Geschichtliches zum Landestheater


    Das Linzer Landestheater besteht seit beinahe 200 Jahren; die erste Vorstellung fand am 3. Oktober 1803 statt. 1940 wurde das Große Haus umgebaut und wesentlich vergrößert. 1954 - 1958 hat der berühmte österreichische Architekt Clemens Holzmeister den Neubau der Kammerspiele und den Umbau des Großen Hauses geplant. Danach kam als dritte Bühne der Theaterkeller Ursulinenhof hinzu, der sich von den restlichen Spielstätten, die seit jeher schon auf das zahlreich vorhandene Abonnenten-Publikum ausgerichtet waren, vor allem durch die Experimentierfreudigkeit im Programm wesentlich unterschied.

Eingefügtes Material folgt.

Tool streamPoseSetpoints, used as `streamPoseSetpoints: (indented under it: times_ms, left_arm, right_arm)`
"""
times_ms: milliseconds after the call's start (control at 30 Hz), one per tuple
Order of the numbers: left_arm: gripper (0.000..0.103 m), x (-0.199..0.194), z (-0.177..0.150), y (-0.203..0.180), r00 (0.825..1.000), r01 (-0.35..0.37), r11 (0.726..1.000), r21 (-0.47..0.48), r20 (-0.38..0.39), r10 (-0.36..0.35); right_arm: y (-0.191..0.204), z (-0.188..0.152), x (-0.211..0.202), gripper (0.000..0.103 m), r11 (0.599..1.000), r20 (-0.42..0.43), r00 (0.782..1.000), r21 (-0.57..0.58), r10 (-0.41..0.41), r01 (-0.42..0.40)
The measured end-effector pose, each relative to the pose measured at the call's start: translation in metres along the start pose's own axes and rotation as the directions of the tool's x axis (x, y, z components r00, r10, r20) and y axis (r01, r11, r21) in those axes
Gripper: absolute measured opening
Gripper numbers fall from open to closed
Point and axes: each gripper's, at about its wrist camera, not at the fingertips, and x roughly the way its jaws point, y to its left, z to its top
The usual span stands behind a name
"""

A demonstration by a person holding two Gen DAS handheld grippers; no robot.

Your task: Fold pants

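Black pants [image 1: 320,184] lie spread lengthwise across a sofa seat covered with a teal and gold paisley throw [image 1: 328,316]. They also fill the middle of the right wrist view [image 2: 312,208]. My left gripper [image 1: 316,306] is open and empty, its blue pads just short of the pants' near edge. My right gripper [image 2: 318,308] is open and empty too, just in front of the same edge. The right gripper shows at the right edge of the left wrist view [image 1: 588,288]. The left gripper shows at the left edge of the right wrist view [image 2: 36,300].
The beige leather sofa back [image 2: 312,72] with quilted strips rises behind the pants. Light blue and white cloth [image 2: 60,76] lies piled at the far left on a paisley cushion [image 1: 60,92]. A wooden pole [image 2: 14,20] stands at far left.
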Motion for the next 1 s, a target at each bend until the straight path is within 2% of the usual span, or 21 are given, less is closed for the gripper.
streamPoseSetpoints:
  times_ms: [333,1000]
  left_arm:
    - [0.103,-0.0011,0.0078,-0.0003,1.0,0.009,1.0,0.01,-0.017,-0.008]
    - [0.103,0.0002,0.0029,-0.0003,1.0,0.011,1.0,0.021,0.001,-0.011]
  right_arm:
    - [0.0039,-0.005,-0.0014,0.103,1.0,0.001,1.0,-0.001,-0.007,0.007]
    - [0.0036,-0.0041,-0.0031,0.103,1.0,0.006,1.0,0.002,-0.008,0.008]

    Nach seiner Wiedereröffnung am 5. September 1945 feierte das Landestheater Saisonen, in denen es mit den meisten Ur- und Erstaufführungen im deutschsprachigen Raum aufwarten konnte. Einen Höhepunkt bildete die Doppelinszenierung des zweiten Teils von Goethes Faust, die als exemplarische Inszenierung bei einem Theaterfestival in Deutschland vorgestellt werden konnte.

    Mit Saisonbeginn 1998/99 kommt es zu weiteren organisatorischen Veränderungen. Der Theaterkeller Ursulinenhof wird zum Zentrum des Kinder- und Jugendtheaters erklärt und bekommt mit dem Namen u/hof: ein völlig neues Gesicht. Als vierte Spielstätte adoptiert das Landestheater Linz die Räumlichkeiten des ehemaligen Eisenhand-Kinos, das nun mit seinem bewusst unkonventionellen Programm anstelle des ehemaligen Theaterkellers tritt.

    Mit Beginn in der Jahrtausendwende ist der Neubau des Landestheaters als Musiktheater mit ca. 1000 Plätzen sowie eine Adaptierung als Schauspielhaus mit ca. 600 Plätzen geplant. Das Vorhaben wird vom Land Oberösterreich und der Stadt Linz finanziert.